Connected: An Internet Encyclopedia
19.3 Tolerant Applications
Up:
Connected: An Internet Encyclopedia
Up:
Requests For Comments
Up:
RFC 2068
Up:
19 Appendices
Prev: 19.2 Internet Media Type multipart/byteranges
Next: 19.4 Differences Between HTTP Entities and MIME Entities
19.3 Tolerant Applications
19.3 Tolerant Applications
Although this document specifies the requirements for the generation
of HTTP/1.1 messages, not all applications will be correct in their
implementation. We therefore recommend that operational applications
be tolerant of deviations whenever those deviations can be
interpreted unambiguously.
Clients SHOULD be tolerant in parsing the Status-Line and servers
tolerant when parsing the Request-Line.
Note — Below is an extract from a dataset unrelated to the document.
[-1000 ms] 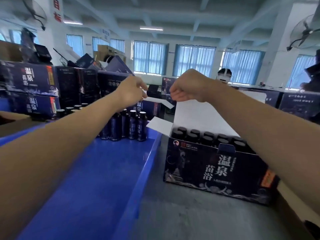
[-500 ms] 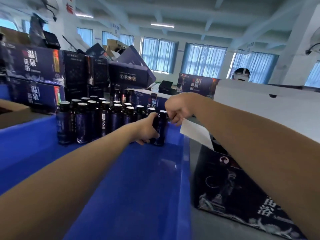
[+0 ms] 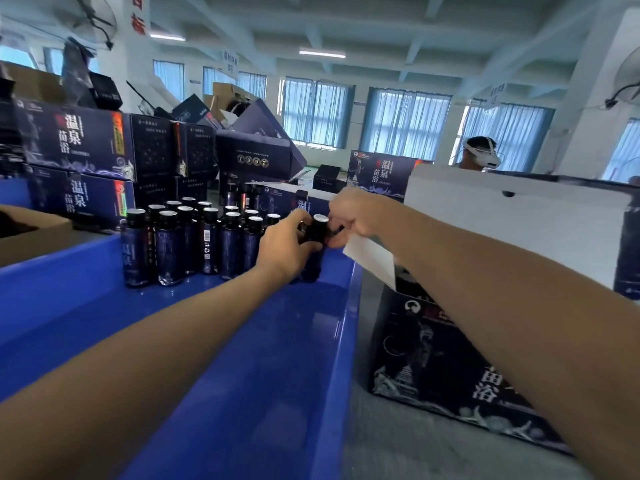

In particular, they SHOULD
accept any amount of SP or HT characters between fields, even though
only a single SP is required.
The line terminator for message-header fields is the sequence CRLF.
However, we recommend that applications, when parsing such headers,
recognize a single LF as a line terminator and ignore the leading CR.
The character set of an entity-body should be labeled as the lowest
common denominator of the character codes used within that body, with
the exception that no label is preferred over the labels US-ASCII or
ISO-8859-1.
Additional rules for requirements on parsing and encoding of dates
and other potential problems with date encodings include:
- HTTP/1.1 clients and caches should assume that an RFC-850 date
which appears to be more than 50 years in the future is in fact
in the past (this helps solve the "year 2000" problem).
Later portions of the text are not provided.